Needless to say, the current Greek government is celebrating with champagne. He wasn't only a great composer, he was also a staunch anti-fascist since the Colonels' dictatorship, and, like many democrat artists and poets of that time, had been deported to their political prisons - before being merely exiled thanks to his international support. He never stopped with his militant humanism, and he dies while many of the Colonel's heirs, admirers and denialists are currently at the head of the State. In a terribly polarized country, he was detested by conservatives - always an awkward situation, when it comes to a pillar of modern Greek culture and national renown abroad (France has the same problem with its greatest poets or most popular artists -Brassens, Ferré, Coluche, etc- being simultaneously national cultural symbols and, as they were alive, hated targets of nationalists). As the center-right political party of which Theodorakis was once a minister of became drifting to the authoritarian extreme-right (by harboring more and more members of a split far right party), he was becoming their boogeyman, especially since the economic crisis hit and he started railing along with Varoufakis against the Troika's punitive measures and the EU's economic system as a whole.

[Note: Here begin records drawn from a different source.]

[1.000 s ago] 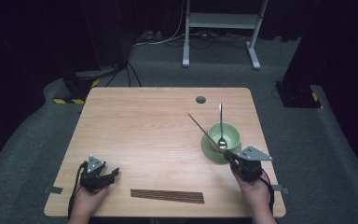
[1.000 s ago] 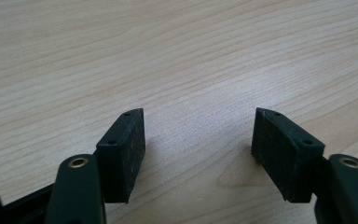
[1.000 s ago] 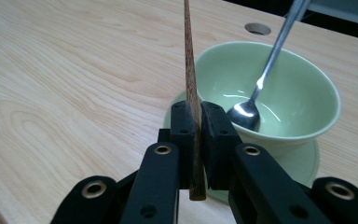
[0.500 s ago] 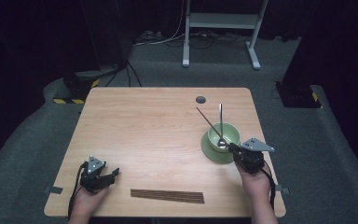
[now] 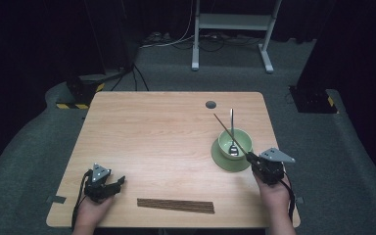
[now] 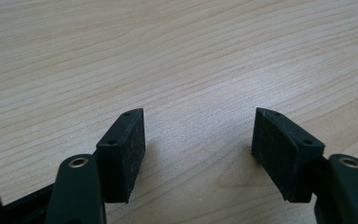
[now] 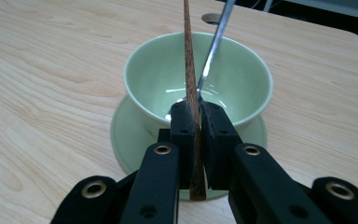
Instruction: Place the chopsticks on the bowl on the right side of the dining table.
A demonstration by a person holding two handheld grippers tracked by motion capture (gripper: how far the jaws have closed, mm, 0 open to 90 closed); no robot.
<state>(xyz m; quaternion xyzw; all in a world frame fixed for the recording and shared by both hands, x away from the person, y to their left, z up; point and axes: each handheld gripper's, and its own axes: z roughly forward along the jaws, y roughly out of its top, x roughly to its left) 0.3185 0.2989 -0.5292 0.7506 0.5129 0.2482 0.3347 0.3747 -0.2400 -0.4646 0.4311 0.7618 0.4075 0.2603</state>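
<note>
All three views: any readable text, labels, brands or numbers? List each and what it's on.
None readable.
The green bowl, its saucer, the spoon, the chopstick in the right gripper, the chopstick bundle and the table are all unmarked.
The left gripper bears no lettering.
The yellow-black hazard stripes on the floor are a pattern, not text.

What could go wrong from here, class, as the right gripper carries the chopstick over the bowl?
The right gripper pinches the chopstick near one end, so the long free part could swing or slip. It passes close to the spoon leaning in the bowl and might knock it out. A nudge could shift the bowl on its saucer.
</note>
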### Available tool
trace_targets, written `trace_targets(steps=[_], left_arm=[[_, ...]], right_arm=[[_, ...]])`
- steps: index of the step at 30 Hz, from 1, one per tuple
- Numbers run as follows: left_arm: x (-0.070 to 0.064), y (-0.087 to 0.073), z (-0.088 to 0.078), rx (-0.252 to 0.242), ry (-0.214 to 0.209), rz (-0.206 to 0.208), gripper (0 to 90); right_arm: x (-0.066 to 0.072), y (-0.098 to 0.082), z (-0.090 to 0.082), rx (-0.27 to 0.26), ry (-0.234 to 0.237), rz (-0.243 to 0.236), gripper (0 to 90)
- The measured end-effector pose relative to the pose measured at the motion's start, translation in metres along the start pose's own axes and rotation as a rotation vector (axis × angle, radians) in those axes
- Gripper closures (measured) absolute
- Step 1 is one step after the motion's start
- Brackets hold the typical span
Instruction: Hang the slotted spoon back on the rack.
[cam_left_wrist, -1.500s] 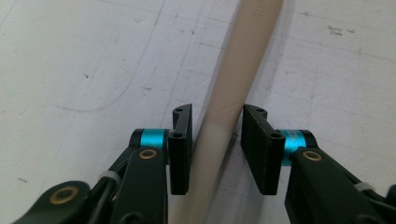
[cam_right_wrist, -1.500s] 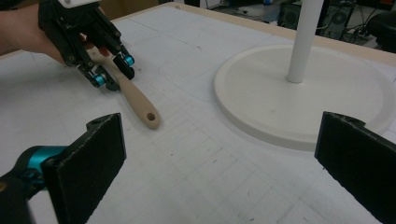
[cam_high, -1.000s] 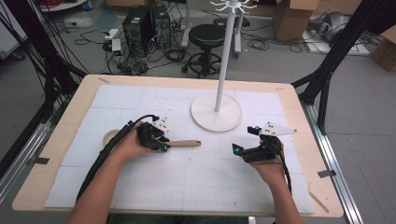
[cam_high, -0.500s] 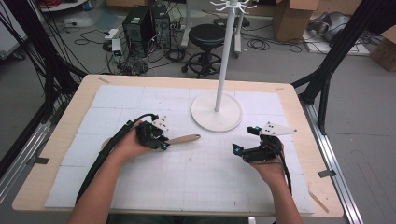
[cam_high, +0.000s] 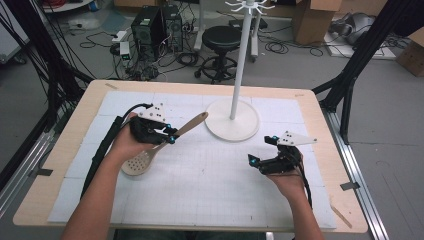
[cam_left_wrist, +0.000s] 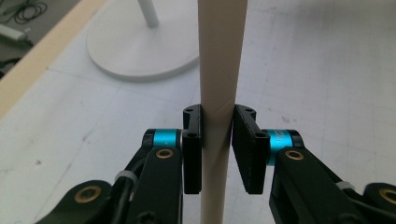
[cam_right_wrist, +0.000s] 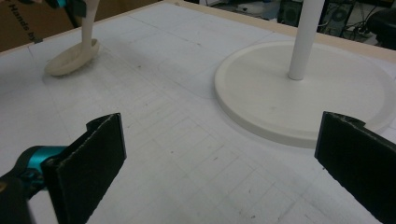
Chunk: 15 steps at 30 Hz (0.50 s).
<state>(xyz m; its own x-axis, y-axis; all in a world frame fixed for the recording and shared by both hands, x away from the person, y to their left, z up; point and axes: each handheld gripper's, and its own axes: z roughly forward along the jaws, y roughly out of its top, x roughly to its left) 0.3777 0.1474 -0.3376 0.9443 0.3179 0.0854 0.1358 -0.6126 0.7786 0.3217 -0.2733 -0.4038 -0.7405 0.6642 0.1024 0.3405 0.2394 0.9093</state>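
Left gripper (cam_high: 169, 136) pinches the wooden slotted spoon (cam_high: 150, 152) by its handle, both pads pressed on the shaft in the left gripper view (cam_left_wrist: 218, 144). Spoon tilted: handle end up and pointing toward the white stand (cam_high: 234, 118), perforated bowl end down on the white mat (cam_high: 210, 180), on the near-left side of the stand's base. From the right gripper view the bowl (cam_right_wrist: 72, 58) touches the mat, far left of the base (cam_right_wrist: 299, 93).

Right gripper (cam_high: 262, 150) has jaws spread wide, nothing between them (cam_right_wrist: 219, 158). It hovers near the stand's base, on its near-right side, apart from it.

Stand: round flat disc base with a thin upright pole, hooks at top. Nothing rests on the base. No containers on the table (cam_high: 320, 125).
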Motion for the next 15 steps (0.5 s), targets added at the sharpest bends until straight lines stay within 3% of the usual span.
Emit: trace_targets(steps=[6, 15], left_arm=[[0.005, 0.009, -0.011, -0.081, 0.008, -0.023, 74.4], [0.014, 0.022, -0.023, -0.110, 0.029, -0.034, 74.3]], right_arm=[[0.000, 0.000, -0.001, -0.002, 0.002, 0.005, 0.7], [-0.001, 0.000, 0.000, -0.002, 0.001, 0.003, 0.7]])
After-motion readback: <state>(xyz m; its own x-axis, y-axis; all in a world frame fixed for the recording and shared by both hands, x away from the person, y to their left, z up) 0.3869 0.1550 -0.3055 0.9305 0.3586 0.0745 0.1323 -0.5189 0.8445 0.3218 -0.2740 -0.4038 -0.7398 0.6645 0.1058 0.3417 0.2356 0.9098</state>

Of course Theodorakis is mostly known for the sirtaki of Cacoyannis' Zorba, which has somewhat become the soundtrack of Greece for tourists. But those who saw Costa Gavras' Z, his movie about the murder of Lambrakis and the rise of the Papadopoulos dictatorship, have in mind that irrepressible sounding march that evokes simultaneously a million steps' popular resistance, a hope for truth, and the well-oiled mechanism of a militarist coup.



He also composed a lot of non-cinematographic works, such as the Ballad of Mauthausen, his musical cycle about the Shoah, of which the haunting Asma Asmaton was interpreted so many times, from Joan Baez



to Ageliki Ionatos (deceased this year as well)



but was recently removed from commemorations, due to Theodorakis' legitimate support for Palestine drifting to stupidly antisemtic waters (of the "I'm not antisemitic but it's all because of the Jews' control of the world" kind). A very useless, embarrassing and sad last note for a career which had been dedicated to all the great causes of democracy and human rights throughout the whole world's last century.

It's an important life that ends now, musically and politically. Not a flawless person, not necessarily a great intellectual, but a great artist and a great heart, that wasn't made only of opinions, but also of actions, of life experiences, and of suffering and resistance under political regimes that we're lucky to deride from afar. But which still have their proponents and nostalgics. To whom I hope Theodorakis' music to stay an everlasting middle finger.